Der Lebensraum des im Osten lebenden Microcebus rufus ist nicht eingezeichnet.
2.2.2 Vorkommen und Lebensweise
Die Grauen Mausmaki leben entlang der Süd-Westküste Madagaskars, in der „fine-branche-niche“
der laubabwerfenden Trockenwälder, die aus Zweigen, Lianen und dichtem Blätterwerk besteht (MARTIN 1972; TATTERSALL et al. 1982). Sie sind einheitlich grau-braun gefärbt und wiegen mit einer mittleren Körperlänge von ca. 13 cm und einer Schwanzlänge von ebenfalls 13 cm im Durchschnitt 60 g (TATTERSALL et al. 1982; ZIMMERMANN et al. 1998) Ein Sexualdimorphismus zugunsten der männlichen Tiere, in Form von verlängerten Eckzähnen, einem höheren Körpergewicht oder einer längeren Körpergröße, sind bei dieser Gattung nicht festzustellen (KAPPELER 1991). In ihrem Lebensraum bewegen sich die Mausmaki hauptsächlich quadruped laufend, hüpfend, springend oder kletternd fort (MARTIN 1972).
Ihre akustischen sowie olfaktorischen Sinne sind besonders ausgeprägt. Sie ermöglichen es ihnen, Laute bis weit in den Ultraschallbereich hinein zu produzieren und wahrzunehmen (HAFEN et al.
1998; ZIMMERMANN 1995; ZIMMERMANN u. HAFEN 2001).

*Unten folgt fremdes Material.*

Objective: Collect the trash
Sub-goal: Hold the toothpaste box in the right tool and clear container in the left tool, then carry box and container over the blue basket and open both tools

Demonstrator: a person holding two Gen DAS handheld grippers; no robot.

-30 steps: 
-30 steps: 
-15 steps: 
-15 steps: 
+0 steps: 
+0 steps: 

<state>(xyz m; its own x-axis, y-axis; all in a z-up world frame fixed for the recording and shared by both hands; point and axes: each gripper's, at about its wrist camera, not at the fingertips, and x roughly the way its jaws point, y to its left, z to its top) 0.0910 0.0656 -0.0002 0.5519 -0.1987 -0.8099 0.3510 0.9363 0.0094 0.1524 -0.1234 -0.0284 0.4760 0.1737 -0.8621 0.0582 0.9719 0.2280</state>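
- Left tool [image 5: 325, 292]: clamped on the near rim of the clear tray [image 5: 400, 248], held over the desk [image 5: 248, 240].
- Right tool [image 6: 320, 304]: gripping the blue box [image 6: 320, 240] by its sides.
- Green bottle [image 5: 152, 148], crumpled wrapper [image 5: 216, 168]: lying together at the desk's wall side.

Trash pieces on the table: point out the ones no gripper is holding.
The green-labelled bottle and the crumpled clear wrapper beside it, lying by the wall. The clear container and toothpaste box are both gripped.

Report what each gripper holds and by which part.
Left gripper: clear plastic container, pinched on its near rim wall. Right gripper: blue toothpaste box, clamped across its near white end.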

Typische Verhaltensweisen wie z.B. Urinwaschen, Mundwinkelmarkieren, Astbeißen und Anogenitalmarkieren resultieren aus dem Vorhandensein eines gut ausgeprägten und funktionsfähigen Vomeronasalorgans, wobei hierfür Körpersekrete verwendet werden, da der Mausmaki keine speziell entwickelten Drüsen besitzt (GLATSTON 1979; SCHILLING u. PERRET 1987; SCHILLING 1987).
Da Mausmaki strikt nachtaktive Tiere sind, besitzen sie in Anpassung daran große, vorwärts gerichtete Augen, die mit einem Tapetum lucidum ausgekleidet sind (MARTIN 1973, 1995; ROWE 1996). Tagsüber schlafen sie in Baumhöhlen, Nestern, Totholz und vereinzelt auch in dichtem Gebüsch. Die Weibchen bilden dabei feste Schlafgruppen, während die Männchen hauptsächlich allein schlafen. Selten findet man auch Männchen und Weibchen zusammen. Die Bildung von festen Schlafgemeinschaften ist in Bezug auf die Thermoregulation und dem Schutz vor Raubfeinden wie z.B. Carnivore, Schlangen, Taggreifvögel und Eulen für die kleinen Lemuren sehr wichtig. Nachts dagegen trennen sich die Schlafgruppen und die Tiere gehen allein auf Nahrungssuche (MARTIN 1972; RADESPIEL et al. 1998; EHRESMANN 2000).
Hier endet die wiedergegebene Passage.